In 2016, OpenAI published a blog post, ‘Faulty Reward Functions in the Wild’, discussing an AI model that got creative and found a ‘counterintuitive’ way to optimise and reach its goal. The company realised the need to design a safe AI system to avoid misinterpretation of the specified goals.
Brian Christian’s book, The Alignment Problem, talks about this problem- to ensure that ML models act per human intentions. Now, OpenAI has introduced its tool for a scalable solution to the alignment problem. According to the OpenAI team, it “needs to work on tasks where model outputs are difficult or time-consuming for humans to evaluate.” The team tested this model to summarise an entire book to demonstrate this solution.
Introducing the tool
OpenAI’s tool combines recursive task decomposition and learning from human feedback. The model is initially trained on smaller parts of the task, followed by human feedback on the broader task. Next, human demonstrations and comparisons were collected and fine-tuned on GPT-3. Finally, the summarization was done using behavioural cloning and reward modelling.
How it works
The model begins the inference by summarising small sections of the book and then recursively summarising the smaller summaries, then summarising those into a higher-level summary until the output is a summary of the entire book. “Our main result is a model that can be applied recursively to generate plausible summaries of entire books,” according to the research paper. The human labellers supervise and evaluate the model’s output by the tool, even if they have not read the books themselves.
Source: OpenAI’s paper
Approach
One of the challenges faced by large pretrained models is summarisation.
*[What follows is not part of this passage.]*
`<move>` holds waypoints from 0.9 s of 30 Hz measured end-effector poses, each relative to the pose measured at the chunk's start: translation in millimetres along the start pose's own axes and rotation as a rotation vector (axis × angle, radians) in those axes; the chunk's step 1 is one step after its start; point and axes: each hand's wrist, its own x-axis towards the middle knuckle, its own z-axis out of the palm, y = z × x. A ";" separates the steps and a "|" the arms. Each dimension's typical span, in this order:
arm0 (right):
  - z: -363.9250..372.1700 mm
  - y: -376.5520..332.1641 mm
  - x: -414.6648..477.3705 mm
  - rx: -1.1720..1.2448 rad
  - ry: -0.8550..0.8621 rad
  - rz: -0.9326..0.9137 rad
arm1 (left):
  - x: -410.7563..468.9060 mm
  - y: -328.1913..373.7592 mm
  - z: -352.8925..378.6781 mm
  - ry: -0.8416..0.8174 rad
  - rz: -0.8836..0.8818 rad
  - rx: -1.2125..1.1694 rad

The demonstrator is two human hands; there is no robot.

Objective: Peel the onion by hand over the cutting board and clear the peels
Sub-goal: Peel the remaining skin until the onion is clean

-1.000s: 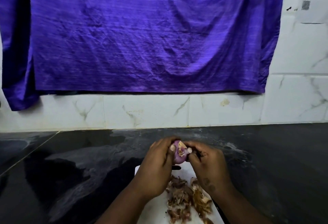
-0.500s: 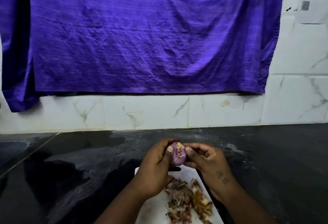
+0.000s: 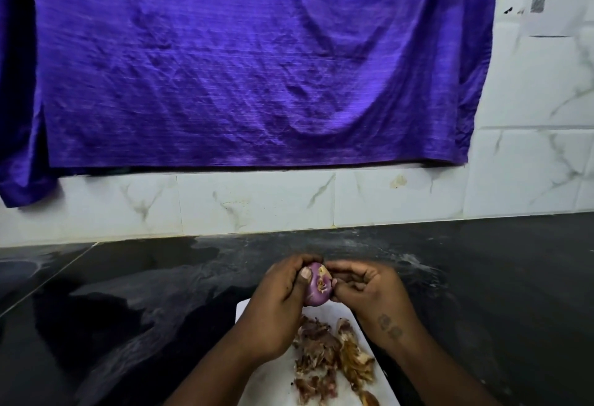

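A small purple onion (image 3: 316, 290) with a yellowish root end facing me is held above the far end of the white cutting board (image 3: 273, 380). My left hand (image 3: 278, 306) wraps its left side, thumb pressed on top. My right hand (image 3: 366, 290) touches its right side with thumb and fingertips pinching at the skin near the root end. A pile of brown and purplish onion peels (image 3: 331, 360) lies on the board below my hands.
The board rests on a dark, glossy countertop (image 3: 128, 309) with pale smears. Behind it runs a white marble-tiled wall (image 3: 257, 200), mostly covered by a hanging purple cloth (image 3: 241, 61).
My right hand has turned palm-up, its wrist rotating outward, while its fingertips stay at the onion's root end. The onion has rolled slightly in my left hand.
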 end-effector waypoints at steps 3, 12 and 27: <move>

OpenAI’s previous blogs discuss the method of training a model with reinforcement learning from human feedback. This method helped them align the model summaries with human preferences.
Source: OpenAI
This is the structure of the algorithm used for shorter paragraphs. But to present the same results on an entire book, the team applied ‘recursive task decomposition’.
The process involves a human ‘decomposing’ or breaking up their parent task into several subtasks. Each subtask is shorter and simpler than the parent task, and having the responses to the subtasks would help a human provide a training signal for the parent task.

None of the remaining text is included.